§ **WHAT IS NEEDED**
Write the data out in full and word for word. Do not include images.

§ **AVAILABLE DATA**
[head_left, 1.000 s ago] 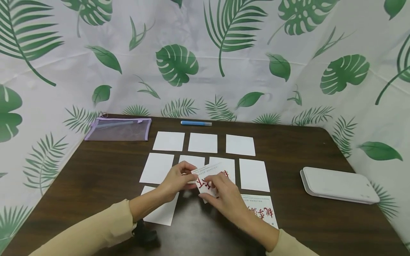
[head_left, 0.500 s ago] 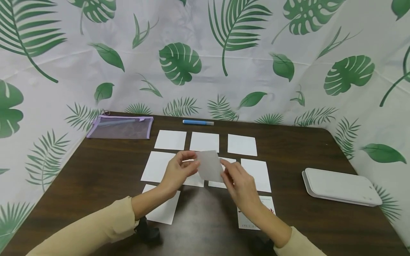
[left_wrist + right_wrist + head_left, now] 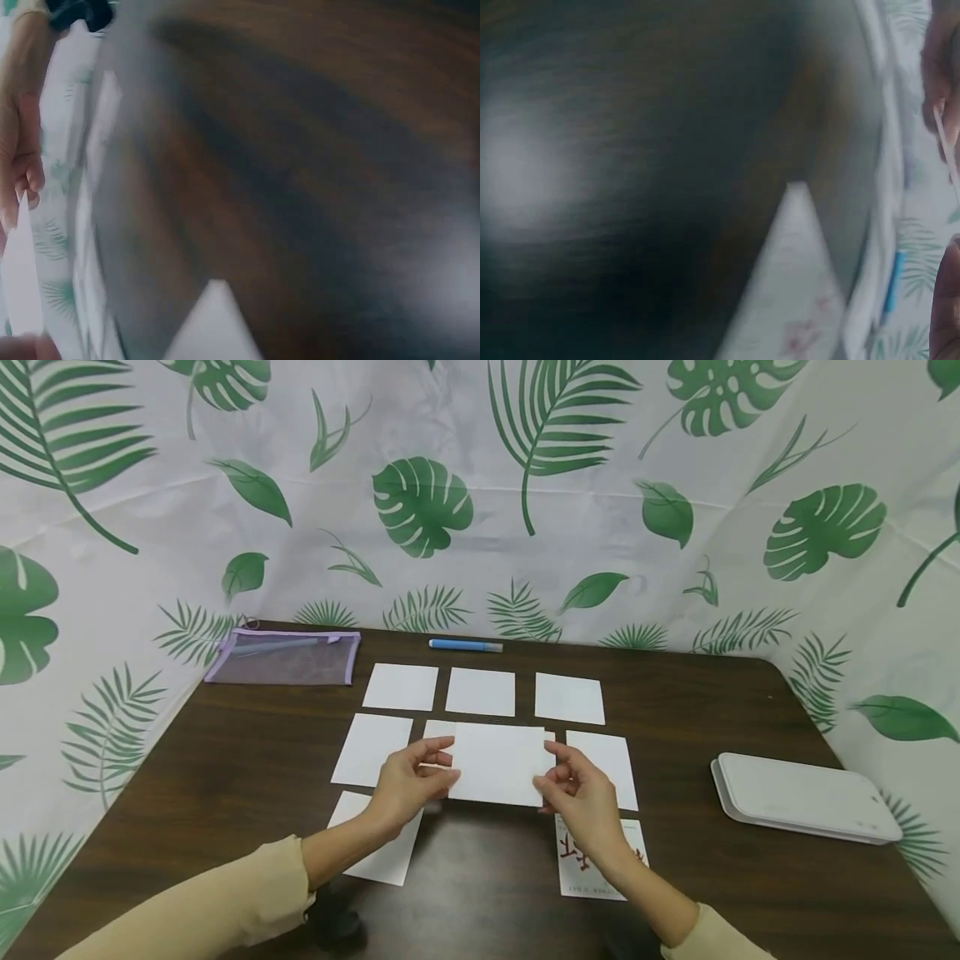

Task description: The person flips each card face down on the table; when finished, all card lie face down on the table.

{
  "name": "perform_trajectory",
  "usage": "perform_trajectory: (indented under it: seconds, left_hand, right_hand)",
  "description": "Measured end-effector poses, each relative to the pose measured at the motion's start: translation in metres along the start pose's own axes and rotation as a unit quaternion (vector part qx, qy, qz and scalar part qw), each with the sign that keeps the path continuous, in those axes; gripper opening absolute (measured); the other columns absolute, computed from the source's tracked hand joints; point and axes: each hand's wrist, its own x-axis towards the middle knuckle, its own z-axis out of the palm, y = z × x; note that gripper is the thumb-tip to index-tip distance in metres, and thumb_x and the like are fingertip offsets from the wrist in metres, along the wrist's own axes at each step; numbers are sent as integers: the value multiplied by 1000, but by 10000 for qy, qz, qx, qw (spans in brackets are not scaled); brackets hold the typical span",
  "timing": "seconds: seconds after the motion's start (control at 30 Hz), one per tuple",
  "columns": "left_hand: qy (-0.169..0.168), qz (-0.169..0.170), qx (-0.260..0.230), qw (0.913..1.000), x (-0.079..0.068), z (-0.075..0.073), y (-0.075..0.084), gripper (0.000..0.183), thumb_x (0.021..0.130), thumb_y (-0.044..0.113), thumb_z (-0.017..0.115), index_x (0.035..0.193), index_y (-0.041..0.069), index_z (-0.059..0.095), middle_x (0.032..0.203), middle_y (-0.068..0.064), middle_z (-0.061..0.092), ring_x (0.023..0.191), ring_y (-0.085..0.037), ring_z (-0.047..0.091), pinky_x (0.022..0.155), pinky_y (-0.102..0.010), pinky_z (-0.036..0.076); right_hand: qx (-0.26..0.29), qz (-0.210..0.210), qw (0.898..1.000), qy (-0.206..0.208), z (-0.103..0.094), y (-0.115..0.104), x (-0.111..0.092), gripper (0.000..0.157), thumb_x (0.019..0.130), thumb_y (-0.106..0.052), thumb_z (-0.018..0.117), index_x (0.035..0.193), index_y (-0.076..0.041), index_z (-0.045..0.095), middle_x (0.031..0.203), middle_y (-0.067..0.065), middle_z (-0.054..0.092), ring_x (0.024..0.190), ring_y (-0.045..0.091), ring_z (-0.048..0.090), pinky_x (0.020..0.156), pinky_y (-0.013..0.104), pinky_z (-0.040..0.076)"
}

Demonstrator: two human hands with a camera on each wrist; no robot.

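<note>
A white card (image 3: pixel 498 764) is held up between both hands, its blank side toward the head camera. My left hand (image 3: pixel 408 781) pinches its left edge between thumb and fingers. At the right edge my right hand (image 3: pixel 581 789) pinches it the same way. Behind the held card, two cards in the middle row are partly covered; the left one (image 3: pixel 437 732) shows at its top corner. Below my right wrist lies a card with red characters (image 3: pixel 581 868), partly hidden by the forearm. Under my left forearm is a blank card (image 3: pixel 386 852).
Three blank cards form the far row, one being the middle card (image 3: pixel 480 692). A blue marker (image 3: pixel 465 646) lies behind them. A purple-edged mesh pouch (image 3: pixel 288 658) sits at the back left, a white case (image 3: pixel 806 797) at the right. A leaf-print curtain (image 3: pixel 420 510) hangs behind the table (image 3: pixel 675 710).
The card in my hands has been turned from its red-lettered side to its blank side and is now level. My right hand has moved right to its far edge.
</note>
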Motion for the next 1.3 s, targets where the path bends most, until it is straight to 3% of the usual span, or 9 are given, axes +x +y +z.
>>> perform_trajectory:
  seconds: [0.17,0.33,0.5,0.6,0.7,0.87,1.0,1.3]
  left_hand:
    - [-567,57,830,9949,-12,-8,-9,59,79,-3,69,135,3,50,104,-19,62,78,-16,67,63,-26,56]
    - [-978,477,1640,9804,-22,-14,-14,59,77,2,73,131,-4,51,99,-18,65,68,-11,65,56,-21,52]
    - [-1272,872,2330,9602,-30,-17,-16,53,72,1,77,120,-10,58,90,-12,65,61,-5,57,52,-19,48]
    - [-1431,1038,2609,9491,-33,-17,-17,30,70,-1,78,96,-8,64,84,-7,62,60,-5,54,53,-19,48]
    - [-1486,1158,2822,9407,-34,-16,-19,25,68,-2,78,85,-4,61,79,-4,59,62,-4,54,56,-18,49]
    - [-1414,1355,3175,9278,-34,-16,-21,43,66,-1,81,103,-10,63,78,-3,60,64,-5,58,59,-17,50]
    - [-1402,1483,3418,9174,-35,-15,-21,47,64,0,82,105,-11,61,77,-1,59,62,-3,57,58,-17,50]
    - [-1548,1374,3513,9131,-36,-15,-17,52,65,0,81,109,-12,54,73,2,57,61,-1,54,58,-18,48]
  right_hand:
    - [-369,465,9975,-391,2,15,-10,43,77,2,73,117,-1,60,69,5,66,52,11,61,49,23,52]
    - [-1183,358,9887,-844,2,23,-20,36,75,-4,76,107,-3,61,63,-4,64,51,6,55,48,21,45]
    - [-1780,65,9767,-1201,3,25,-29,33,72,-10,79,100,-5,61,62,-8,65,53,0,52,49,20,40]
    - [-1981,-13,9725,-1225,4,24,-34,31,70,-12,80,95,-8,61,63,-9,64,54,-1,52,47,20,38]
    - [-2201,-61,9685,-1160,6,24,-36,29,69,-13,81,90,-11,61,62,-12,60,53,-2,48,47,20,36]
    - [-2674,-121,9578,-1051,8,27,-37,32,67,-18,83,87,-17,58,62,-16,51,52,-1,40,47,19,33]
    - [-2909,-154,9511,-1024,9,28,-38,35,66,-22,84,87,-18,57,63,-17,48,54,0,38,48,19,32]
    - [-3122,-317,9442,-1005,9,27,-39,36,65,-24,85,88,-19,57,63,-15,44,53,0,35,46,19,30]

§ **RESPONSE TO THE EXERCISE**
[head_left, 1.000 s ago] 
[head_left, 0.500 s ago] 
[left_wrist + right_wrist + head_left, now] 

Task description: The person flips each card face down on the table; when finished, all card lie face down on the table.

{
  "name": "perform_trajectory",
  "usage": "perform_trajectory: (indented under it: seconds, left_hand, right_hand)",
  "description": "Measured end-effector poses, each relative to the pose measured at the motion's start: translation in metres along the start pose's own axes and rotation as a unit quaternion (vector part qx, qy, qz and scalar part qw), each with the sign that keeps the path continuous, in those axes; gripper opening absolute (measured); the other columns absolute, computed from the source's tracked hand joints; point and axes: each hand's wrist, its own x-axis towards the middle knuckle, its own z-axis out of the palm, y = z × x; note that gripper is the thumb-tip to index-tip distance in metres, and thumb_x and the like are fingertip offsets from the wrist in metres, along the wrist's own axes at each step; numbers are sent as integers: the value multiplied by 1000, but by 10000 for qy, qz, qx, qw (spans in brackets are not scaled); brackets hold the typical span",
  "timing": "seconds: seconds after the motion's start (control at 30 Hz), one per tuple",
  "columns": "left_hand: qy (-0.169..0.168), qz (-0.169..0.170), qx (-0.260..0.230), qw (0.913..1.000), x (-0.079..0.068), z (-0.075..0.073), y (-0.075..0.084), gripper (0.000..0.183), thumb_x (0.021..0.130), thumb_y (-0.044..0.113), thumb_z (-0.017..0.115), index_x (0.035..0.193), index_y (-0.041..0.069), index_z (-0.059..0.095), middle_x (0.032..0.203), middle_y (-0.068..0.064), middle_z (-0.061..0.092), ring_x (0.023..0.191), ring_y (-0.085..0.037), ring_z (-0.047..0.091), pinky_x (0.022..0.155), pinky_y (-0.102..0.010), pinky_z (-0.036..0.076); right_hand: qx (-0.26..0.29), qz (-0.210..0.210), qw (0.898..1.000), qy (-0.206..0.208), z (-0.103..0.094), y (-0.115..0.104), x (-0.111..0.092), gripper (0.000..0.157), thumb_x (0.019..0.130), thumb_y (-0.106..0.052), thumb_z (-0.018..0.117), index_x (0.035..0.193), index_y (-0.076..0.041), index_z (-0.045..0.095), middle_x (0.031..0.203), middle_y (-0.067..0.065), middle_z (-0.054..0.092), ring_x (0.024..0.190), ring_y (-0.045..0.091), ring_z (-0.048..0.090), pinky_x (0.020..0.156), pinky_y (-0.013..0.104), pinky_z (-0.040..0.076)"
}

Demonstrator: two human hands with a camera on each wrist; no robot.

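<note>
A white card (image 3: pixel 498 764) is held up between both hands, its blank side toward the head camera. My left hand (image 3: pixel 408 781) pinches its left edge between thumb and fingers. At the right edge my right hand (image 3: pixel 581 789) pinches it the same way. Behind the held card, two cards in the middle row are partly covered; the left one (image 3: pixel 437 732) shows at its top corner. Below my right wrist lies a card with red characters (image 3: pixel 581 868), partly hidden by the forearm. Under my left forearm is a blank card (image 3: pixel 386 852).
Three blank cards form the far row, one being the middle card (image 3: pixel 480 692). A blue marker (image 3: pixel 465 646) lies behind them. A purple-edged mesh pouch (image 3: pixel 288 658) sits at the back left, a white case (image 3: pixel 806 797) at the right. A leaf-print curtain (image 3: pixel 420 510) hangs behind the table (image 3: pixel 675 710).
The card in my hands has been turned from its red-lettered side to its blank side and is now level. My right hand has moved right to its far edge.
</note>
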Motion for the next 1.3 s, targets where the path bends most, until it is straight to 3% of the usual span, or 9 are given, axes +x +y +z.
>>> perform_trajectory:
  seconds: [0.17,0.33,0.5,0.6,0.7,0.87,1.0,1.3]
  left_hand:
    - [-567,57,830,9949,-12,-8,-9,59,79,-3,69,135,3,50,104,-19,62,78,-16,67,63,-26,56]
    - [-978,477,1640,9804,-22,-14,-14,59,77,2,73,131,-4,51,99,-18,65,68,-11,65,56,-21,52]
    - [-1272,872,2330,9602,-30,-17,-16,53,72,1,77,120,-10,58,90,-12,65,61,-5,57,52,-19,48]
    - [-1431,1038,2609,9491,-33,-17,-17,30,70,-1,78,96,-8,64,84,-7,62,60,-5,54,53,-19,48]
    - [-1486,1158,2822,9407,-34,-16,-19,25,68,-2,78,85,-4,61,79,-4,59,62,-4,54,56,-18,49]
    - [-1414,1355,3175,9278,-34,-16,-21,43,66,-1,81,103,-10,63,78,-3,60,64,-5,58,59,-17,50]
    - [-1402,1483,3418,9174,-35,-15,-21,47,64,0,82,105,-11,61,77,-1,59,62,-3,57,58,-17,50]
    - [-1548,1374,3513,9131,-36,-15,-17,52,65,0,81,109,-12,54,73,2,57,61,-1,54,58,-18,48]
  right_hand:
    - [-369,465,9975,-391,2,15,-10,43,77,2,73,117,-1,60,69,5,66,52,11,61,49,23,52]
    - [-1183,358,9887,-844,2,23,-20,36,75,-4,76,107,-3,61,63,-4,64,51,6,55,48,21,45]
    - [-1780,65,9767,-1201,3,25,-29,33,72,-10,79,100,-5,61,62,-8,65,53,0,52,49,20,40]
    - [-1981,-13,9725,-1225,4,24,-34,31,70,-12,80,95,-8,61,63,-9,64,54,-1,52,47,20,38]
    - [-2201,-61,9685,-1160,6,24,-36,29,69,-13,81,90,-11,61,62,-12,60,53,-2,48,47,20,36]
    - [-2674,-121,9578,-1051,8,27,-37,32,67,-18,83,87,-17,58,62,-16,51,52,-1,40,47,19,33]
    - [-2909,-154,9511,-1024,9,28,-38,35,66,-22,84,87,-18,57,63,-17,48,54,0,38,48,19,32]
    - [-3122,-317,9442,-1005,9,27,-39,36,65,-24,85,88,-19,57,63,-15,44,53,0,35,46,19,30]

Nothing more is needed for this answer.